What you have to do: Type out the lines below exactly, pictures excluded.

Data section:
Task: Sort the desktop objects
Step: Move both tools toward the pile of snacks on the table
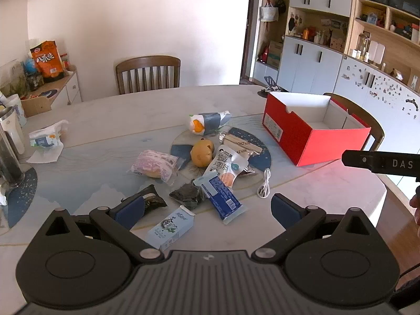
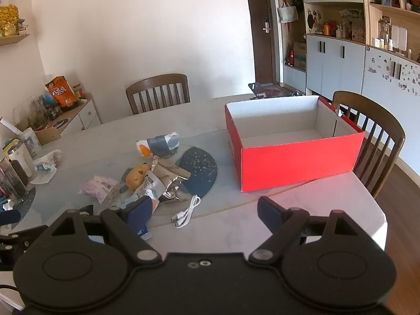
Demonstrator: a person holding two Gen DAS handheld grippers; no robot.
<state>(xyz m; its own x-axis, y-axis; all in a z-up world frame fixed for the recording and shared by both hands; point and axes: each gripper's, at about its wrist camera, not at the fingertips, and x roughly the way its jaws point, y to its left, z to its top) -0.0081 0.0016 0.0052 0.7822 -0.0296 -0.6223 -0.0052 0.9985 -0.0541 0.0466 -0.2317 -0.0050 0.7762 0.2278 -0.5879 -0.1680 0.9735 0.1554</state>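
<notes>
While both grippers are hovering above the desk w/ jaws spread wide & gripping nothing, the red box is sitting open-topped toward the desk's right side. Left gripper is hanging over snack packets left of the box: blue packet, light-blue carton, dark wrapper. White cable is lying coiled just left of the box's near corner. Right gripper is pointing at bare desk in front of the box, cable nearby.
</notes>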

Task output:
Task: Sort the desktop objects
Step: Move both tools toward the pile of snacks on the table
Demonstrator: a person holding two Gen DAS handheld grippers; no robot.
<state>(xyz m; its own x-axis, y-axis; all in a z-up world frame fixed for the recording and shared by both hands; point and axes: each gripper's, at about its wrist camera, not at the fingertips, and x roughly the way its jaws point, y to its left, z to its top) -0.0081 0.0016 0.0052 0.7822 -0.0296 -0.6223 -0.0052 0.9985 -0.0541 0.0466 -0.2317 -0.0050 0.7762 0.2278 -0.5879 -0.1680 0.9735 0.1554</state>
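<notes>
While both grippers are hovering above the desk w/ jaws spread wide & gripping nothing, the red box is sitting open-topped toward the desk's right side. Left gripper is hanging over snack packets left of the box: blue packet, light-blue carton, dark wrapper. White cable is lying coiled just left of the box's near corner. Right gripper is pointing at bare desk in front of the box, cable nearby.
</notes>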

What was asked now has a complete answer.